I think there's just something insane about Atlanta, since all other cities came up with the same thing. $400 to Salt Lake City. $700(!!) to San Diego. I decided not to look at LAX lest I pass out from the shock.
But is it that much of a surprise when you require an airport dropoff and then a pickup twelve hours later for what should be a four-hour flight? ;D
There is a very easy answer to this. Atlanta is a Delta hub. The fares are higher there because the planes a full. They bring in people from other airports to the hub so there are mostly full airplanes leaving the hub. That leaves very few "discounted" seats available when flying out of hub airports. And, if you think its about "cost" you don't understand free market economy. Its about what the airline feels it can get for the ticket. Obviously, it feels that it can get a lot more money from people flying out of Atlanta than Jacksonville.
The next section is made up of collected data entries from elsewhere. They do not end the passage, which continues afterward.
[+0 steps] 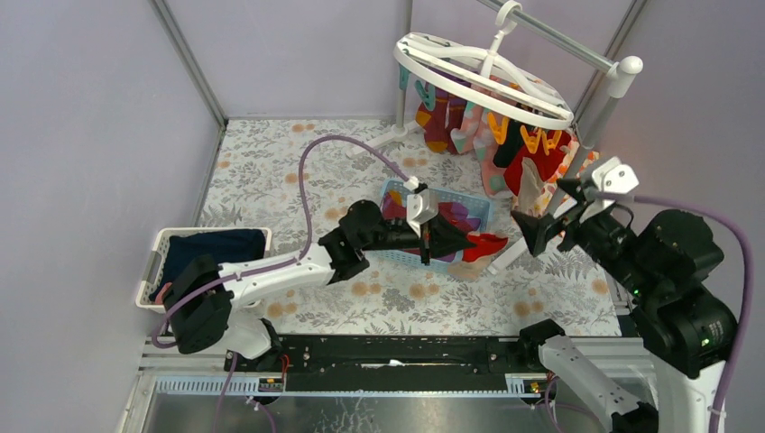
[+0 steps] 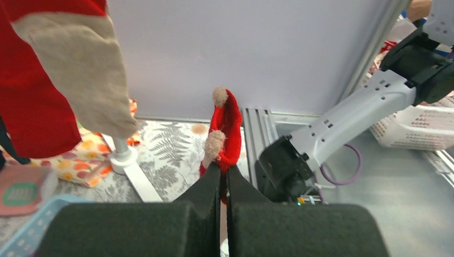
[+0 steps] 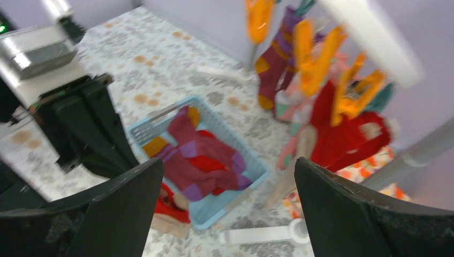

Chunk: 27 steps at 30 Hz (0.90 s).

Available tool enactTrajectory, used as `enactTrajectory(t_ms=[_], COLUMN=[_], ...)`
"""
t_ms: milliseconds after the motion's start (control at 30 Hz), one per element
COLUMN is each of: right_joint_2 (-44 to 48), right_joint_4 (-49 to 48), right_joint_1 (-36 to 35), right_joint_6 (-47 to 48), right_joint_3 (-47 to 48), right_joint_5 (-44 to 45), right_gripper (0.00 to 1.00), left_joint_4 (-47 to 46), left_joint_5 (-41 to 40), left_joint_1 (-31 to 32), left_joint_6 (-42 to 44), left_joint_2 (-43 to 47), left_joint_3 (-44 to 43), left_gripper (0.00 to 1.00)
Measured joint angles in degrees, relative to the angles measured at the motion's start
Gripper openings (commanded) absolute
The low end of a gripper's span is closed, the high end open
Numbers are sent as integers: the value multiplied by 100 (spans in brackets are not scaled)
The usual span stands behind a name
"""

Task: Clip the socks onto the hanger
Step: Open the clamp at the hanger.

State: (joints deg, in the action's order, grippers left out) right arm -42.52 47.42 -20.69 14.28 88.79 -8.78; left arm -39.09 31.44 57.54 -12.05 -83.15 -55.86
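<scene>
Illegible teal label (image 2: pixel 20 194) below hanging sock (image 2: pixel 32 107)

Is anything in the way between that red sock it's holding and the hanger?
Yes, seen from above: the right arm's open fingers hover between the red sock and the hanger's orange clips.

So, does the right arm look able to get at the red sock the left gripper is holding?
Probably yes. The right gripper is wide open and faces the red sock, which the left gripper pinches and holds out beside the blue basket. Nothing stands between them in the top view.
</scene>
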Motion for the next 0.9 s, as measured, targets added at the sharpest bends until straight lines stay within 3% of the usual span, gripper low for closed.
enactTrajectory(t_ms=[133,300,567,700,900], right_joint_2=[551,745,621,466,542], right_joint_4=[-122,-426,-1561,-2221,-2597], right_joint_1=[330,922,1078,1165,1250], right_joint_6=[-199,-1189,-3110,-3884,-4275], right_joint_3=[-979,-2098,-2111,-2166,-2430], right_joint_5=[-1095,-2057,-2518,-2688,-2638], right_gripper=[100,100,100,100,100], left_joint_4=[-691,-1768,-2603,-3058,-3888], left_joint_5=[-221,-1213,-2594,-2815,-2826], left_joint_1=[208,918,1574,1926,2085], left_joint_6=[-533,-1163,-1727,-1891,-2280], left_joint_2=[101,-378,-1414,-1849,-2299], left_joint_3=[608,837,669,350,278], left_gripper=[0,0,0,0,0])
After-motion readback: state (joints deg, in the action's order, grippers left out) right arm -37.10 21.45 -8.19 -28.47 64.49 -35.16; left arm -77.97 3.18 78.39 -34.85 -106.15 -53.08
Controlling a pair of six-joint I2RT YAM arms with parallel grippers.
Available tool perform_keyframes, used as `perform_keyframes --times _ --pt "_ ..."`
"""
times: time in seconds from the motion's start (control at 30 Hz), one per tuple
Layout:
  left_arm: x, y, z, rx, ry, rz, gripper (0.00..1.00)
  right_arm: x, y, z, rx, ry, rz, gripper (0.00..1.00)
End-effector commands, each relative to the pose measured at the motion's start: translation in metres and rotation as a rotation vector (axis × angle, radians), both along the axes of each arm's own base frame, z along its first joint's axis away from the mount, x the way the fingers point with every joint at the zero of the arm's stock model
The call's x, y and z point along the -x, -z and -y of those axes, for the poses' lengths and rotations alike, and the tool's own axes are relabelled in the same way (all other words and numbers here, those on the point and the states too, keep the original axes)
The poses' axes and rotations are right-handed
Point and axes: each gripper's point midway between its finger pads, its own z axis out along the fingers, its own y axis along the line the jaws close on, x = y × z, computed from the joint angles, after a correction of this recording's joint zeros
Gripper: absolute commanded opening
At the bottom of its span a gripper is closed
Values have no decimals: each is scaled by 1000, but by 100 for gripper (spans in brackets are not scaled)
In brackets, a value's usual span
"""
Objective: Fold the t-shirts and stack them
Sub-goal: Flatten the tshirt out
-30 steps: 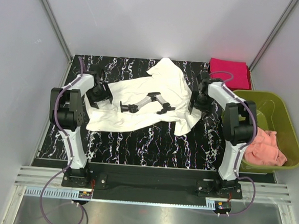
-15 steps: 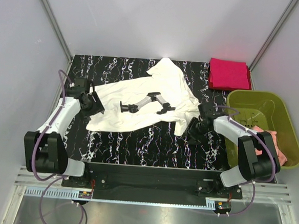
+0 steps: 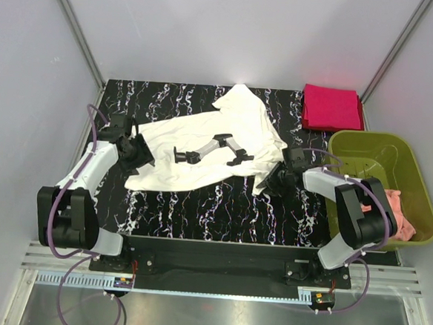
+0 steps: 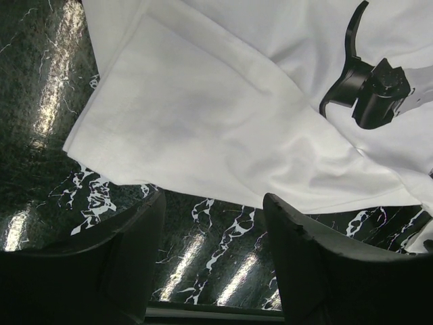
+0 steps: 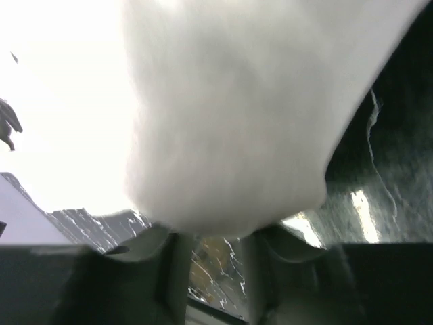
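The white tee (image 3: pixel 242 120) lies unfolded and rumpled across the middle of the table (image 3: pixel 198 206), print (image 3: pixel 211 149) up. Its body runs from 9 o'clock toward 3, and one part bunches up toward 12. It is not yet flat enough to fold, so I judge the step in hand to be spreading it out.

The red tee (image 3: pixel 332 107) sits folded at the 1 o'clock corner, well apart from the white one. It probably marks the spot where the stack is to go.

The left gripper (image 4: pixel 213 200) is low at the tee's 9 o'clock edge. Its jaws are spread wide with only bare table between them, and the hem corner lies just beyond the fingertips. It has hold of nothing and looks placed to take that corner.

The right gripper (image 3: pixel 275 180) is at the tee's 4 o'clock corner. In its wrist view a fold of cloth bulges right over the fingers (image 5: pixel 277 237), and I cannot tell whether they pinch it. With an arm at each end, the likely aim is to pull the cloth taut.

At 3 o'clock, off the table's edge, a green bin (image 3: pixel 418 168) holds a pink cloth (image 3: pixel 399 209).
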Motion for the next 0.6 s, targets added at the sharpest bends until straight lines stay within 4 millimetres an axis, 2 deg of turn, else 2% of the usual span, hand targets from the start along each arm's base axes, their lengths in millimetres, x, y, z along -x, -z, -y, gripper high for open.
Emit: perform_keyframes --times 0.0,0.03,0.07,0.1,0.17,0.2,0.23,0.3,0.37,0.4,0.43,0.47,0.57 --pt "-11 -19 1 7 14 66 65 -2 34 36 211 77 -71 30" --pt "-10 -20 0 3 16 69 65 0 33 40 235 56 -76 21" --pt "-9 -21 -1 -3 18 68 65 2 31 49 288 64 -89 0" --pt "-8 -23 -1 -5 23 74 65 15 22 58 338 58 -152 0" --pt "-7 -26 -2 -16 28 77 65 25 15 83 459 34 -171 0" --pt "-8 -29 -3 -21 26 83 65 43 4 97 513 27 -226 0" --pt "-6 -30 -5 -31 28 81 65 49 -1 111 567 19 -239 0" --pt "-4 -33 -8 -51 23 83 65 67 -16 125 601 19 -267 1" --pt "-1 -34 -13 -77 17 76 65 73 -24 125 586 14 -254 24" --pt "0 -36 -14 -80 17 79 65 76 -31 124 574 18 -243 50" --pt "2 -36 -14 -80 18 70 65 77 -35 123 564 20 -239 56" --pt "1 -37 -19 -106 10 74 65 76 -40 119 537 15 -219 58" --pt "2 -38 -19 -105 7 77 65 81 -47 118 515 40 -206 55"
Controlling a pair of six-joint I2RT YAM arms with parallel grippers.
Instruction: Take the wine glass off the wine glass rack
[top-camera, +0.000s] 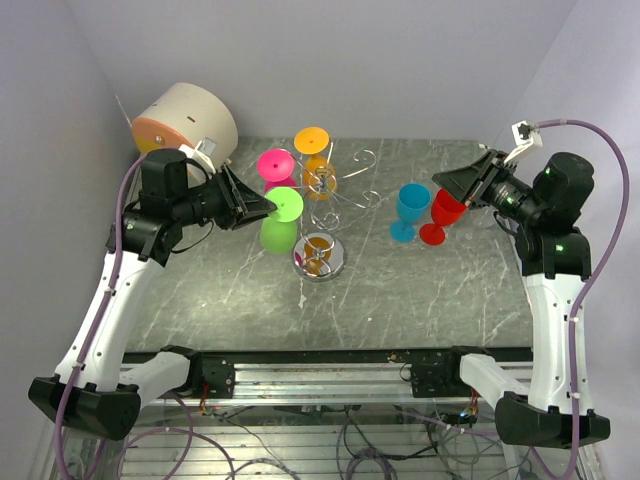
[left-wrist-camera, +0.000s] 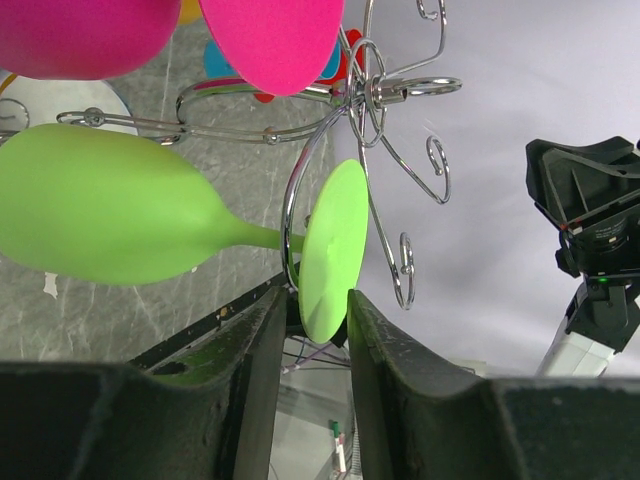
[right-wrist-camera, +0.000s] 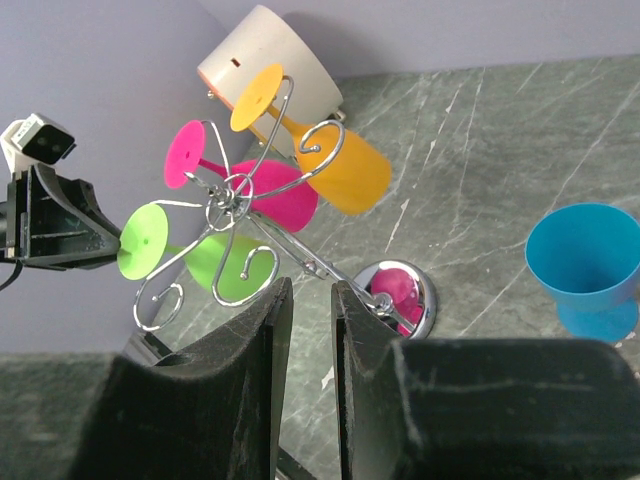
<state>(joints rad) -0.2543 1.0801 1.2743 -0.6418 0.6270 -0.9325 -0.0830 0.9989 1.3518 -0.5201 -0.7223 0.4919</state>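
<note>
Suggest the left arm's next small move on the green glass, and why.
Likely close the left gripper fully on the foot of the green wine glass: the disc sits between the fingers, with a sliver of gap at one pad, and its stem hangs in a hook of the wine glass rack. Grip first, then slide out.

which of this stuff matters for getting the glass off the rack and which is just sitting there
In the job: rack, green glass, left gripper around its foot.
Just about: pink glass and orange glass on the rack, blue glass, red glass, beige drum.
</note>
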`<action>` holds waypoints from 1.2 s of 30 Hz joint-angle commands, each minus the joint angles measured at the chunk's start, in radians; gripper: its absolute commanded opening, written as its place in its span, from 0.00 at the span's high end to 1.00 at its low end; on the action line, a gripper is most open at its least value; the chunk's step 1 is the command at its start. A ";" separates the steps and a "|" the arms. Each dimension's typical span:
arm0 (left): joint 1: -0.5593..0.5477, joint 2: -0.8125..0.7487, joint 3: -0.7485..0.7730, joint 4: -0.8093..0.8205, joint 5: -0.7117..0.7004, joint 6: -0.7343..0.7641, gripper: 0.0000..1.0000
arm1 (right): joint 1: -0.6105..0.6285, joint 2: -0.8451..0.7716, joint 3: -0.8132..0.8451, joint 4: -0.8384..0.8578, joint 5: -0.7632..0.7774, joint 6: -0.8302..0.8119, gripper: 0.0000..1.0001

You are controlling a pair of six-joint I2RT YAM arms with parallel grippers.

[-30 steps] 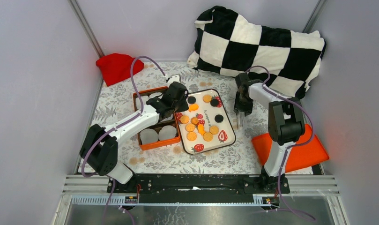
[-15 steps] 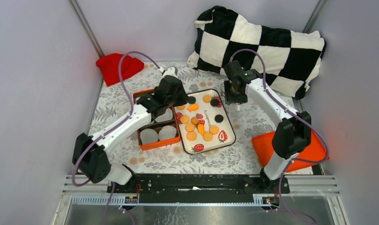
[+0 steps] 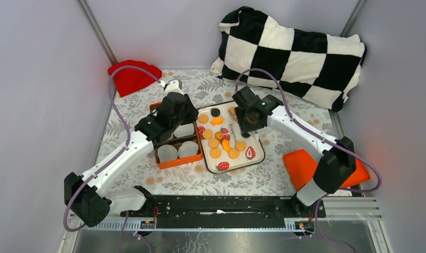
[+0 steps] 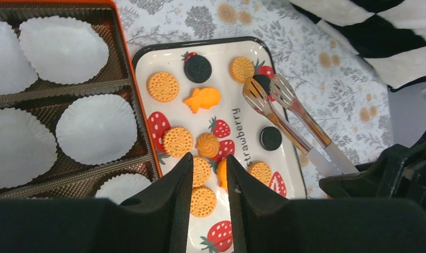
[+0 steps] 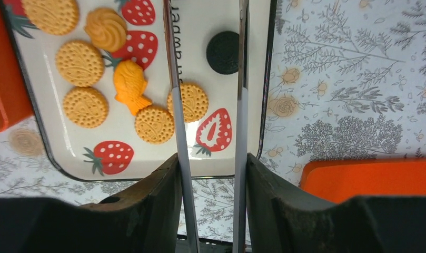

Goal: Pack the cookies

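Observation:
Several orange-golden cookies (image 3: pixel 216 153) and a few black ones (image 3: pixel 215 112) lie on a white strawberry-print tray (image 3: pixel 262 153). My left gripper (image 3: pixel 181 113) hangs open and empty above the border between tray and orange box (image 3: pixel 171 164); in the left wrist view it (image 4: pixel 209 163) is over golden cookies (image 4: pixel 177 141). My right gripper (image 3: pixel 247 124) is shut on metal tongs (image 4: pixel 284 116) over the tray's far right part. In the right wrist view the tong arms (image 5: pixel 177 132) are spread and straddle a black cookie (image 5: pixel 223 51) from above.
The orange box holds several empty white paper cups (image 3: pixel 168 153) in brown compartments. An orange lid (image 3: pixel 305 163) lies to the right of the tray. A red cloth (image 3: pixel 131 76) sits at the back left, a checkered pillow (image 3: pixel 289 52) at the back right.
My right gripper has carried the tongs left, from beside the tray to over it. My left gripper has drawn back and left, toward the box.

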 commanded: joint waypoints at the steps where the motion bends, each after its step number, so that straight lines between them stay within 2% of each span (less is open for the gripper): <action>1: 0.004 -0.007 -0.027 -0.023 -0.029 -0.003 0.66 | 0.004 0.040 -0.040 0.084 0.058 -0.011 0.53; 6: 0.004 -0.004 -0.025 -0.028 -0.041 0.000 0.66 | 0.004 0.124 0.006 0.117 0.122 -0.045 0.53; 16: 0.004 -0.005 -0.029 -0.038 -0.062 0.003 0.65 | 0.004 0.214 0.085 0.107 0.102 -0.074 0.50; 26: 0.004 -0.004 -0.043 -0.026 -0.024 -0.017 0.65 | 0.004 0.086 0.060 0.059 0.073 -0.030 0.51; 36: 0.005 0.000 -0.049 -0.020 -0.016 -0.027 0.65 | 0.019 0.087 0.013 0.069 -0.039 -0.001 0.54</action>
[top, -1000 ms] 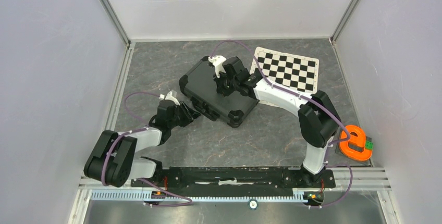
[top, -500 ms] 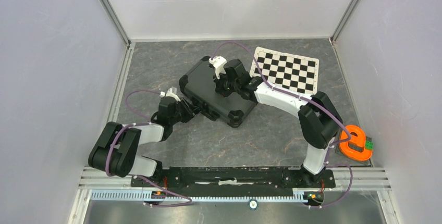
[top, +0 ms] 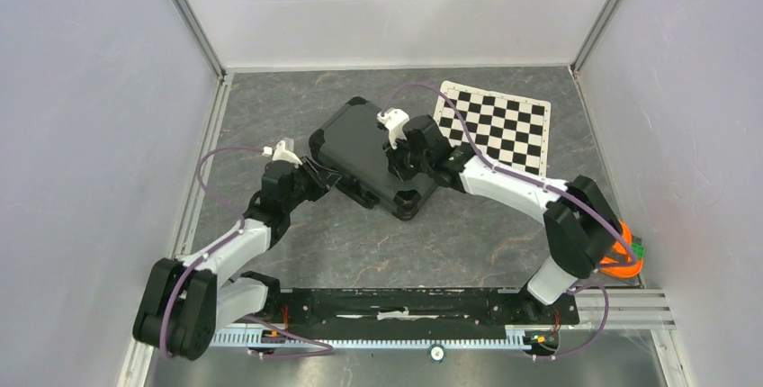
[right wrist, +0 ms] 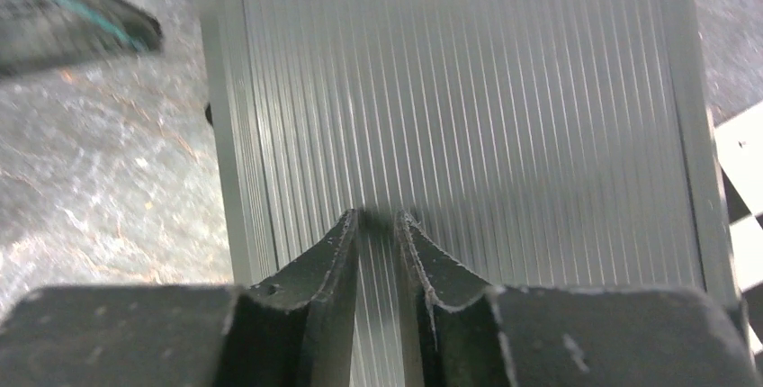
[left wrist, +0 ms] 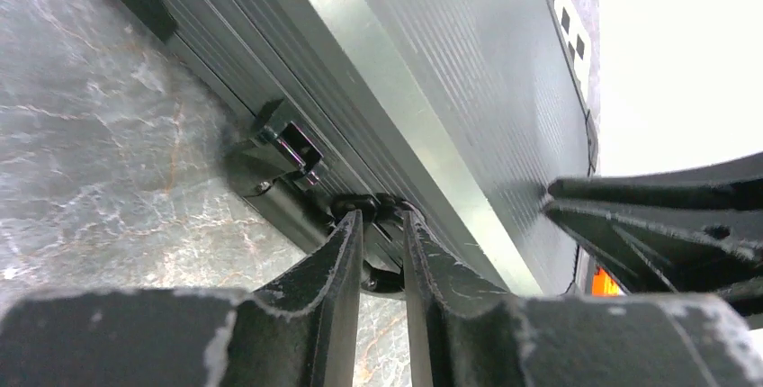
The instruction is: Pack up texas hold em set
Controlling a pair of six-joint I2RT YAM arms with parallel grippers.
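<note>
Can't see inside the shut black case, lying askew on the grey marbled table just beside the chequered mat. At its front edge, near a metal latch, see the left gripper narrowed about a black handle fitting (gripped or merely straddled, cannot tell). Further right, find the right gripper slit-narrow, holding nothing, tips at the ribbed lid.

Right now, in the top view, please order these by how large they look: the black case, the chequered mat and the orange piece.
1 and 2. Black case and chequered mat: they look about alike, and the right arm hides part of the case, so I do not rank them.
3. Orange piece: clearly smallest, partly behind the right arm.
</note>
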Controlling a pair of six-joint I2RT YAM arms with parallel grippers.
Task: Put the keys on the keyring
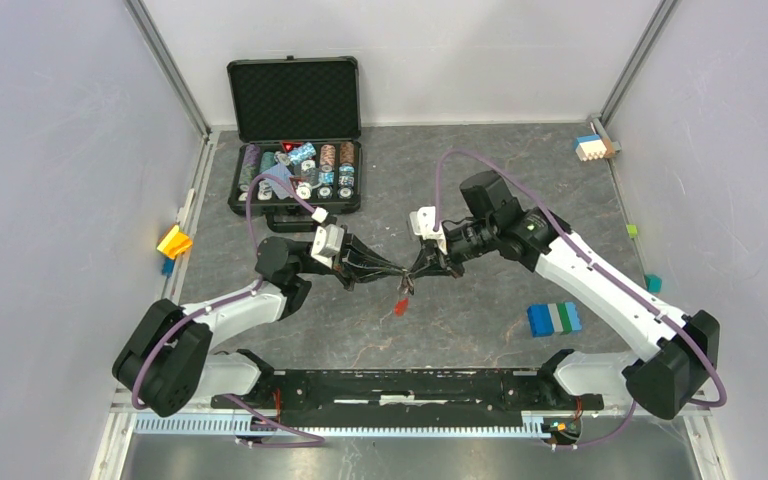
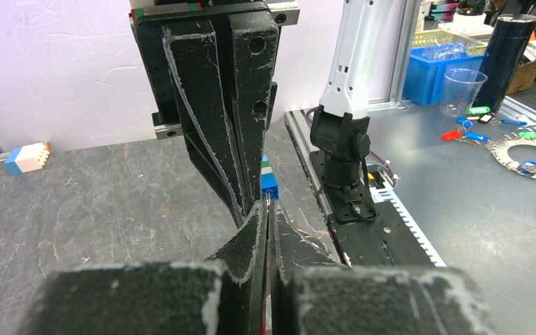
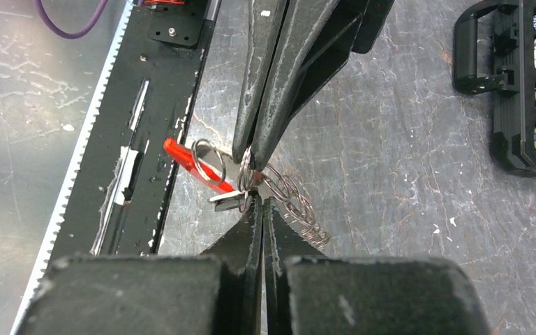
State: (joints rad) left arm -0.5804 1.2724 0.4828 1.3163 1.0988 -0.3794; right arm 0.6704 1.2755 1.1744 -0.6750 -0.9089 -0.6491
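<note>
Tip to tip above the middle of the grey counter [image 1: 460, 330]: left fingers [image 1: 385, 268] reaching in from 9 o'clock, right fingers [image 1: 428, 268] from 3 o'clock. Left fingers pressed fully shut on a wire loop of the keyring [image 3: 178, 152], its red tag slanting off toward 9 o'clock in the right wrist view, its silver chain spilling toward 4 o'clock. Right fingers likewise closed tight, tips against a small silver blade, apparently the key [image 3: 225, 201]; gripped or merely touched, impossible to tell. From overhead, red tag dangling at 6 o'clock just beneath the joined tips. Open black case [image 1: 295, 100] of poker chips [image 1: 328, 165] at 11 o'clock, blue-and-green block [image 1: 553, 318] at 4 o'clock.
</note>
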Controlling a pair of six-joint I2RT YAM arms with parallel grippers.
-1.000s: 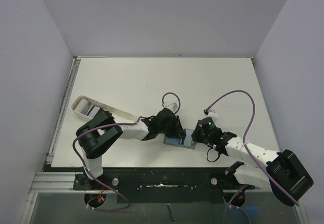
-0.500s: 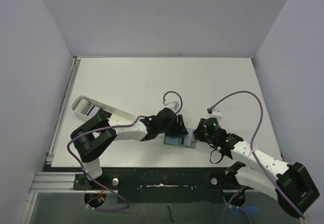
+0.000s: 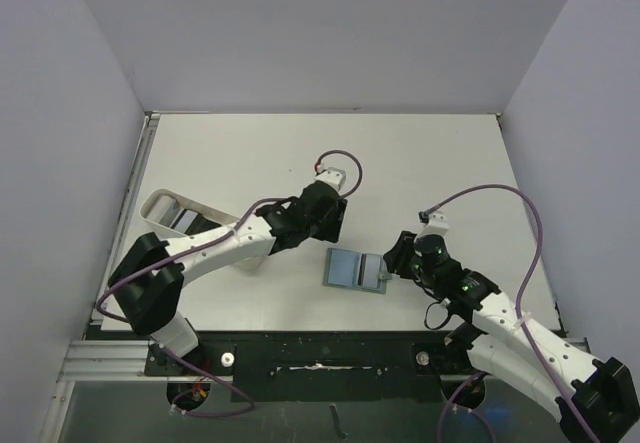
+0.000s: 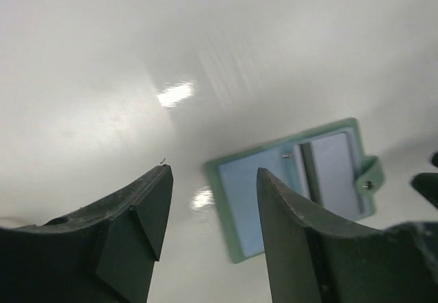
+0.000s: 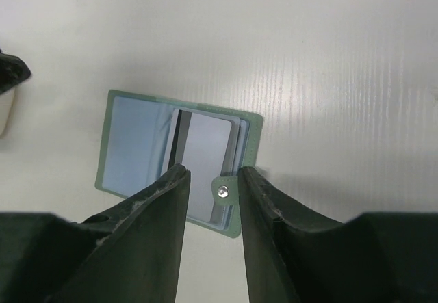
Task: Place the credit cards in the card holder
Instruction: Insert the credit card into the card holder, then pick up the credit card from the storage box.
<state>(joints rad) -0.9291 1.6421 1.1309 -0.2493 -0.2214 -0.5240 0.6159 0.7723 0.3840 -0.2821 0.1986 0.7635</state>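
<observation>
Left end effector [image 4: 213, 178] and right end effector [image 5: 212, 173] have backed off the card holder [image 3: 356, 269], both parted, empty

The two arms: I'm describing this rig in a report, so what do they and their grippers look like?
The left arm and right arm have white links, black joint housings and a looping purple cable each. Small green lights glow on the right one. The left gripper and right gripper have black, tapered fingers.

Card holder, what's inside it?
The open card holder shows one pale, dark-striped card in its tab-side half, bare blue lining in the other. Anything beneath that card is covered.
</observation>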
But the worst part about air travel is people put their shoes in the same bin you have to put your laptop in and then when you use your laptop, all that junk and nastiness from their shoes is now on your lap and hands and you know where you put your hands.
steve. nothing new about this nonsene. A few yrs ago I needed to to go charlotte during the week. Fort Lauderdale to charlotte was $500-600 a ticket. FLL to pittsburgh was 150.00 round trip with a stop in charlotte. sometimes business people buy two round trips and use one for each direction basically tearing the return flight as it is cheaper. This is strongly against airline policy. Also if I went to charlotte via pittsburgh the airline will not let me get on via charlotte on the way home. I sometimes use alternate airports. In one case I flew into Providence RI instead of Boston because it was so much cheaper. The airline system is totally bananas as Miles would say. I also know some frequent flyers that do a mileage run to only get mileage status for all sorts of reasons. I did one once to get AA gold status.
I disagree with toms comments. Jacksonville to LAS could be a route where they could nail you big time. Some hub airports will cost you a fortune on many airfares. Atlanta is not one of those. Flights to Charlotte are because US air dominates all flights there and there is a huge amount of bankers etc coming into charlotte for business. That being said. If the airline thinks they can nail you, you are dead meat. The weirdest routes cost the most.
So how was the trip/adventure?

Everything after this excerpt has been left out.